Devir-negro, devir-mulher,
devir-criança, devir-índio...é achar uma zona de vizinhança que me amplia para
fora de minha casa, me faz habitar no mundo, ao mesmo tempo que liberta o negro,
a mulher, o índio e a criança da mera
referência histórica ou sociológica. Do ponto de vista da história e da
sociologia, os negros e as mulheres , por exemplo, têm suas lutas, suas
libertações a serem travadas e conquistadas. Da perspectiva do devir-negro e do
devir-mulher, porém, sua libertação também é a do branco e a do homem.E o devir-criança, por sua vez, pode libertar o adulto dos infantilismos de uma criança que não cresceu.
A zona de vizinhança
que constitui o devir-negro não é negro; a zona de vizinhança que constitui o devir-mulher
não é mulher.Deleuze afirma que o devir é um rio que é mais veloz no meio e
rói suas margens.As margens são os lugares onde prevalecem identidades que se
opõem, como as identidades homem-mulher, branco-negro. O devir as rói, e as
atrai para seu meio que as faz devir outra coisa. Por isso, o devir é duplo: ele passa entre o negro e
aquele que entra no devir negro. Não é o negro o sujeito do devir, nem a
mulher, nem o índio. Sujeito é uma categoria histórica e sociológica, além de
psicológica. É o devir que vem primeiro em todo devir. É a mudança que é primeira
nas coisas que mudam ou precisam mudar.Negro, mulher...só se tornam livres se lhes anteceder um
devir que os impeça de se tornarem padrões, modelos.Contudo, o devir não é um
padrão ou modelo, mas o desfazer o lugar do modelo e do padrão, enfim, o lugar
do poder, que é sempre um lugar ressentido, raivoso, triste...
Todo devir nasce de
um agenciamento, de um encontro, de uma conexão entre seres diferentes, e que
inventam uma zona de vizinhança que amplia ambos. Uma coisa são as lutas
privadas que travo em minha casa, outra é a luta pela vizinhança, pelas questões
de vizinhança. Eu sou uma casa, o outro é uma casa, mas o devir-outro é uma
zona de vizinhança que passa entre eu e o outro, que faz de mim outro que eu, e
faz do outro outro que ele: e o que nos tornamos não sabemos antes de nos
tornar. Criamos uma realidade, uma realidade nova, para a qual não existia,
antes de ela ser criada, a sua ideia pronta.
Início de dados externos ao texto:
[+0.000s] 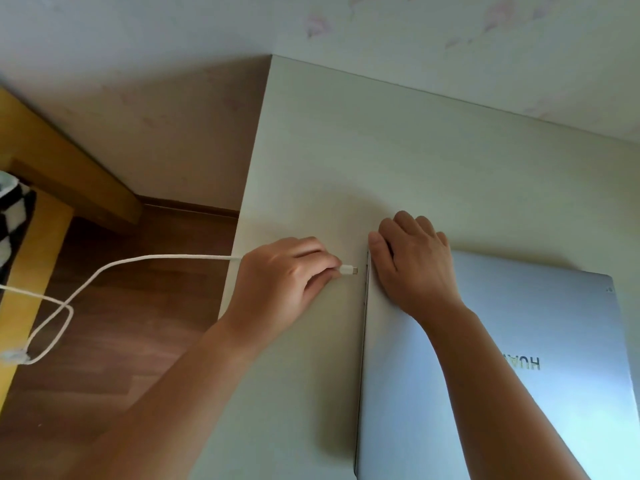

O importante em todo devir não são os termos propriamente,
mas o hífen. Este une, conquanto separa. O hífen é o lugar de um crivo, de uma
distância mínima onde vive e acontece o afeto.É por isso que o devir nunca é
uma fusão homogênea que apaga as diferenças.O hífen expressa um terceiro
indivíduo que, ao mesmo tempo, nasce dos dois termos que se encontram, mas que
também produz o devir em ambos, abrindo-os, potencializando-os.
Nisto, como em outras coisas, temos ainda muito o que aprender com os nômades:os espaços de vizinhança antecedem as casas, e quanto mais potentes são as zonas de vizinhança, menos muros precisam ter as casas.